Top Ten 60th Anniversary - I


March 19, 2010

The FBI’s famed Top Ten list began March 14, 1950. In 1994, now retired FBI Agent Jeff Covington was in on the capture of a Top Ten fugitive—rapist/murderer Joseph Martin Luther Gardner.


Audio Transcript

Mr. Schiff: The FBI’s famed Top Ten list began March 14, 1950. In 1994, now retired FBI Agent Jeff Covington was in on the capture of a Top Ten fugitive—rapist/murderer Joseph Martin Luther Gardner.

Mr. Covington: “We all swooped in on him, and the case agent, Brad Cook, actually put the cuffs on him. To look at him, he didn’t look like his photograph; that’s why we took him back to the office, printed (fingerprinted) him, and then we got the word that it was him, and, of course, he admitted it was him.”

Mr. Schiff: In Tennessee in 1979, Cecil Moses was a special agent. He had a hunch Top Ten fugitive Billy Dean Anderson, wanted for assault to murder, was living in the mountains. A tip led Moses and other agents to Anderson. Shots were fired.

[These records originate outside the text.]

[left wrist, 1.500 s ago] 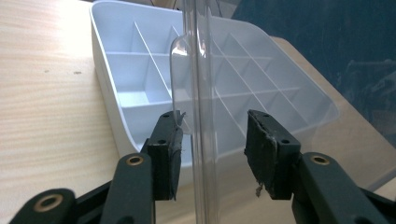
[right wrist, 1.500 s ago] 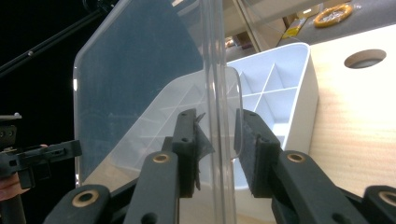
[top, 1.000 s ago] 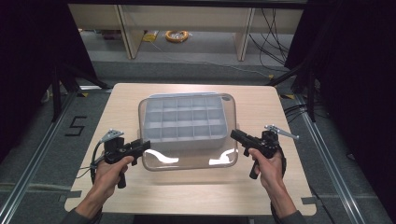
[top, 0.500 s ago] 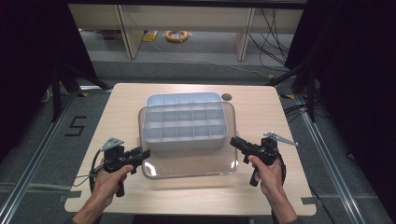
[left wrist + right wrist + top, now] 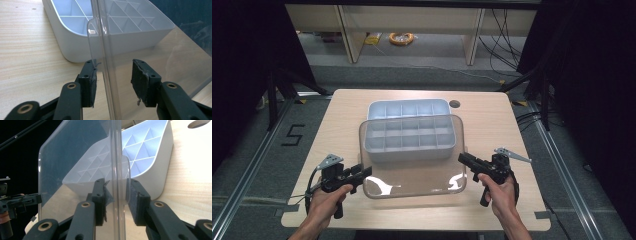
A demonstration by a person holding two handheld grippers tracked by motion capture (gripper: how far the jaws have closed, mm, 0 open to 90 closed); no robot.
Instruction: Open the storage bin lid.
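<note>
Clear lid (image 5: 412,165) between both grippers, apparently clamped.

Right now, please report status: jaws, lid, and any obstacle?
Left gripper and right gripper shut on clear lid, one each side. Lid half pulled off grey divided tray. No obstacle on table.

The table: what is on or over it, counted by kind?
Clear plastic lid: 1
Pale grey compartment tray: 1
Handheld grippers, left gripper and right gripper, each shut on a lid edge: 2
Total: 4
</note>
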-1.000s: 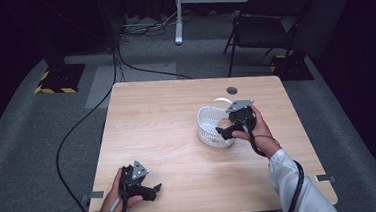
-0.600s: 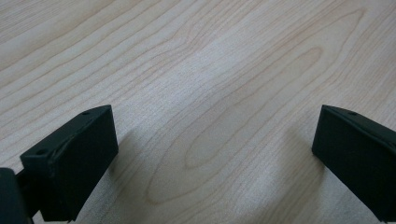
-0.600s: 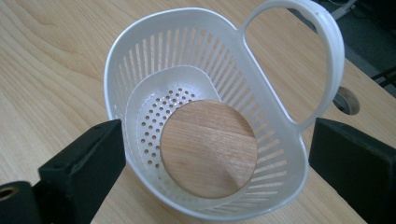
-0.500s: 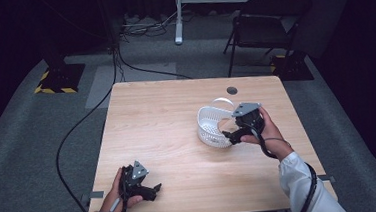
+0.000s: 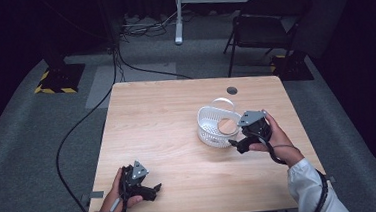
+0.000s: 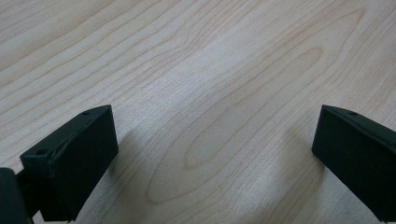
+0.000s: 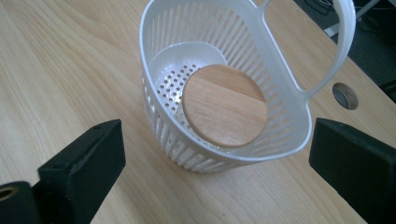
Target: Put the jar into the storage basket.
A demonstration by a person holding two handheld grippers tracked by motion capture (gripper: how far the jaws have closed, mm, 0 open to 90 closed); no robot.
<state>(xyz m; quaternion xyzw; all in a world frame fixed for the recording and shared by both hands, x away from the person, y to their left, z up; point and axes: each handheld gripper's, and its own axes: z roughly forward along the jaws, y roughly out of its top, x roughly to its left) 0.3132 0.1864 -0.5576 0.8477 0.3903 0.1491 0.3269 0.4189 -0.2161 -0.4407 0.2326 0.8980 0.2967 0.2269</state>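
Two grippers stood apart-jawed and empty: the right gripper [image 5: 240, 145] hung just beside the white basket [image 5: 208, 128] holding a wooden disc [image 5: 226, 126] mid-counter [image 5: 167, 117], having drawn back from over its rim; the left gripper [image 5: 154, 190] hadn't moved.

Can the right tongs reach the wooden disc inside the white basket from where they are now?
Probably yes. The right tongs are open, just beside the white basket, and nothing lies between them. The wooden disc leans inside, its face uncovered. The basket wall and handle may force an approach from above.
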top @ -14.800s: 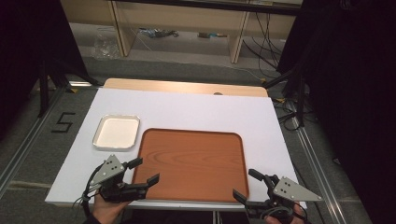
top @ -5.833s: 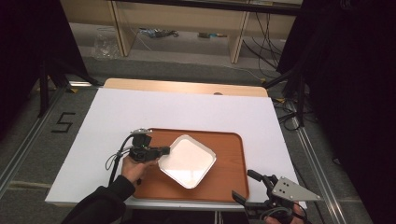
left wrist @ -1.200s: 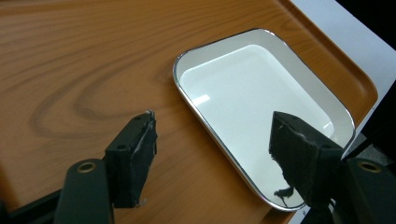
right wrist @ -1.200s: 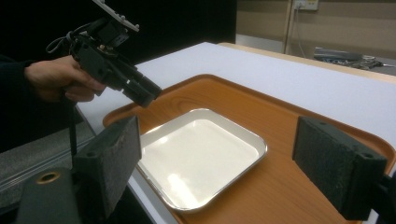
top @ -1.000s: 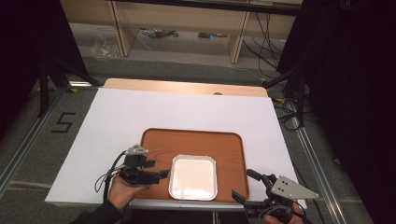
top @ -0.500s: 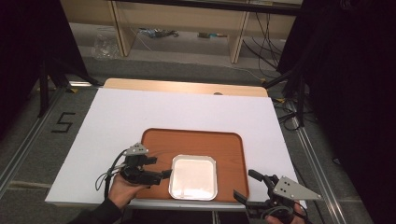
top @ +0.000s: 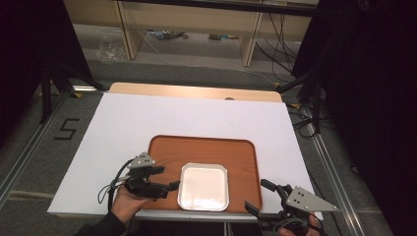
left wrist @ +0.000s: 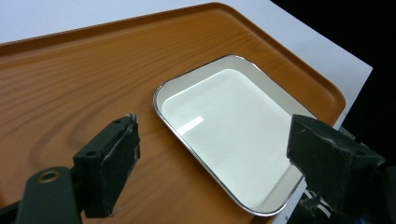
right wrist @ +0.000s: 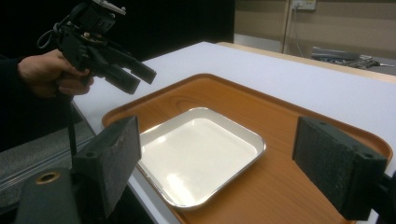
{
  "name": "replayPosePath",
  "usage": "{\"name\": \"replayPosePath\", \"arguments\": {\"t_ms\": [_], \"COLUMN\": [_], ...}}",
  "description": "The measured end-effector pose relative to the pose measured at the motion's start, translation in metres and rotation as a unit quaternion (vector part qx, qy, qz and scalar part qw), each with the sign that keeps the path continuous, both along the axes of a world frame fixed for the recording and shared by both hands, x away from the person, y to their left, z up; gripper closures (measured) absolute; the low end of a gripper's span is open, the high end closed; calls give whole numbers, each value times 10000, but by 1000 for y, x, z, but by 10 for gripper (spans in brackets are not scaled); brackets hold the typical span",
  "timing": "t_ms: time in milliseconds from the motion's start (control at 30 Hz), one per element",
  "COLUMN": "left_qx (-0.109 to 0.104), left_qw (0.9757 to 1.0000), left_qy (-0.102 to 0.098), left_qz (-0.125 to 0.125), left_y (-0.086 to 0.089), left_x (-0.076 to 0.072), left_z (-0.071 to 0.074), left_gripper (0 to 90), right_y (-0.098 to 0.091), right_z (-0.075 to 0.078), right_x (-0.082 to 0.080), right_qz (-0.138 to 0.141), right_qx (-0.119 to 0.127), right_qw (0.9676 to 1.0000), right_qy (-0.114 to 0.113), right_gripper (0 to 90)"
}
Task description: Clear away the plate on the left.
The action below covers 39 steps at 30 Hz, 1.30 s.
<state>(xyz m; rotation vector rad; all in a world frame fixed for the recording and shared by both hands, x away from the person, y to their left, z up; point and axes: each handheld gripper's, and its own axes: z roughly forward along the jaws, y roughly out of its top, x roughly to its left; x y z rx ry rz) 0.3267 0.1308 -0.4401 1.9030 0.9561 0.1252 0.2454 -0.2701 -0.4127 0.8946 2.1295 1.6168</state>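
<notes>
A white square dish with a metal rim (top: pixel 204 186) lies flat in the front middle of the brown wooden tray (top: pixel 201 147); its near edge reaches the tray's front rim. My left gripper (top: pixel 167 178) hovers just left of the dish, jaws open after just opening, nothing between them. Its own view looks past the open left gripper (left wrist: pixel 219 163) at the dish (left wrist: pixel 229 135) on the tray (left wrist: pixel 84 79). My right gripper (top: pixel 255 194) rests open at the tray's front right corner. The right gripper (right wrist: pixel 224 163) view shows the dish (right wrist: pixel 201 149), tray (right wrist: pixel 280 186) and left gripper (right wrist: pixel 140 80).
A white sheet (top: pixel 147 118) covers the table, with a bare wooden strip (top: pixel 196 91) along the far edge. A floor mark shaped like a 5 (top: pixel 65 129) lies to the left. Shelving and cables (top: pixel 167 34) stand beyond the table.
The dish went from the table left of the tray, through the left gripper's hold above the tray, to lying flat on it. The left gripper has let go. The right gripper stayed put.
</notes>
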Motion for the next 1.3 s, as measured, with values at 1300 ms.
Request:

Mr. Moses: “ He was carrying a rifle in one hand, and he had two guns strapped on his belt. Instead of dropping it, he wheeled around and tried to shoot. Then an agent fired two blasts from a shotgun, and he connected. Billy hit the ground, pretty much dead.”

Mr. Schiff: Lots of Top Ten history on the Internet at fbi.gov. I’m Neal Schiff of the Bureau, and that’s what’s happening at the “FBI, This Week.”